> YOUR GOAL:
Reproduce the listing that follows, unchanged and complete.

> INFORMATION SUPPLIED:
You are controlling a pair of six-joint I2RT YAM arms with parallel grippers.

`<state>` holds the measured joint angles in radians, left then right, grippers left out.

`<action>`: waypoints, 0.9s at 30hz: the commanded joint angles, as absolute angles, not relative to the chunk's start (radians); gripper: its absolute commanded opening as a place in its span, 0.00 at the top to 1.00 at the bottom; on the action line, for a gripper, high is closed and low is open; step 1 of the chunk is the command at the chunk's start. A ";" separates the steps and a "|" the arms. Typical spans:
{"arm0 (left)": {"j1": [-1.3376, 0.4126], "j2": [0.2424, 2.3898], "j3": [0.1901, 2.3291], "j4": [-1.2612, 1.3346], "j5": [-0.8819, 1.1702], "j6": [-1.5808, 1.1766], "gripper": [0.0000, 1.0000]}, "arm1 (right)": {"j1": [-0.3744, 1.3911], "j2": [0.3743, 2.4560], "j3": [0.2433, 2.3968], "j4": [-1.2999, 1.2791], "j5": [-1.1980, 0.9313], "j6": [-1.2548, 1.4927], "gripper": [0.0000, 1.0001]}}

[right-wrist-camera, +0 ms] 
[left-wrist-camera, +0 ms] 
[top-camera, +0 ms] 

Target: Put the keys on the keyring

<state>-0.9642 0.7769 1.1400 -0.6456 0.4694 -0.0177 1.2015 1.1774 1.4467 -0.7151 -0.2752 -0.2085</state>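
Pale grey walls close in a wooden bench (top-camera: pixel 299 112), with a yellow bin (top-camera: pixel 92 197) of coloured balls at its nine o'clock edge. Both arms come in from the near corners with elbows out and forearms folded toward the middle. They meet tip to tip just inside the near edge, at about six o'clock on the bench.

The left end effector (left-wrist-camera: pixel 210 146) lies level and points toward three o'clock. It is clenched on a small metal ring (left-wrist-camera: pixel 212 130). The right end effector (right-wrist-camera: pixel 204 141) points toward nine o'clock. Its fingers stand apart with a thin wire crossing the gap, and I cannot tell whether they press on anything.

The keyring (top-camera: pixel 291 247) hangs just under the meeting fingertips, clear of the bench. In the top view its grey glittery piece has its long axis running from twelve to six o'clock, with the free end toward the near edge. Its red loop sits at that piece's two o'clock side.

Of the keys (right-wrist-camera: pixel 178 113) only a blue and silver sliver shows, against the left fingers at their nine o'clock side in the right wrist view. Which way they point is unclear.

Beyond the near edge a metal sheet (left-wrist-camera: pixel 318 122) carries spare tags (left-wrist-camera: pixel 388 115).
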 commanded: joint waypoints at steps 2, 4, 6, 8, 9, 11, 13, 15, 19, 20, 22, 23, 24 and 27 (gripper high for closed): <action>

> ANSWER SPACE:
You are controlling a pair of six-joint I2RT YAM arms with parallel grippers.

`<state>` holds the measured joint angles in radians, left then right, grippers left out.

`<action>`: waypoints, 0.9s at 30hz: the commanded joint angles, as absolute angles, not relative to the chunk's start (radians); gripper: its absolute commanded opening as a place in its span, 0.00 at the top to 1.00 at the bottom; on the action line, for a gripper, high is closed and low is open; step 1 of the chunk is the command at the chunk's start. A ";" separates the steps and a "|" the arms. Typical spans:
{"arm0 (left)": {"j1": [-1.3376, 0.4126], "j2": [0.2424, 2.3898], "j3": [0.1901, 2.3291], "j4": [-1.2612, 1.3346], "j5": [-0.8819, 1.1702], "j6": [-1.5808, 1.1766], "gripper": [0.0000, 1.0000]}, "arm1 (right)": {"j1": [-0.3744, 1.3911], "j2": [0.3743, 2.4560], "j3": [0.2433, 2.3968], "j4": [-1.2999, 1.2791], "j5": [-1.1980, 0.9313], "j6": [-1.2548, 1.4927], "gripper": [0.0000, 1.0001]}}

[right-wrist-camera, +0 ms] 
[left-wrist-camera, +0 ms] 
[top-camera, +0 ms] 

Target: Put the keys on the keyring

<state>-0.9642 0.7769 1.1400 -0.6456 0.4694 -0.0177 1.2015 1.1774 1.4467 -0.7151 -0.2752 -0.2085</state>
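Pale grey walls close in a wooden bench (top-camera: pixel 299 112), with a yellow bin (top-camera: pixel 92 197) of coloured balls at its nine o'clock edge. Both arms come in from the near corners with elbows out and forearms folded toward the middle. They meet tip to tip just inside the near edge, at about six o'clock on the bench.

The left end effector (left-wrist-camera: pixel 210 146) lies level and points toward three o'clock. It is clenched on a small metal ring (left-wrist-camera: pixel 212 130). The right end effector (right-wrist-camera: pixel 204 141) points toward nine o'clock. Its fingers stand apart with a thin wire crossing the gap, and I cannot tell whether they press on anything.

The keyring (top-camera: pixel 291 247) hangs just under the meeting fingertips, clear of the bench. In the top view its grey glittery piece has its long axis running from twelve to six o'clock, with the free end toward the near edge. Its red loop sits at that piece's two o'clock side.

Of the keys (right-wrist-camera: pixel 178 113) only a blue and silver sliver shows, against the left fingers at their nine o'clock side in the right wrist view. Which way they point is unclear.

Beyond the near edge a metal sheet (left-wrist-camera: pixel 318 122) carries spare tags (left-wrist-camera: pixel 388 115).
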 commanded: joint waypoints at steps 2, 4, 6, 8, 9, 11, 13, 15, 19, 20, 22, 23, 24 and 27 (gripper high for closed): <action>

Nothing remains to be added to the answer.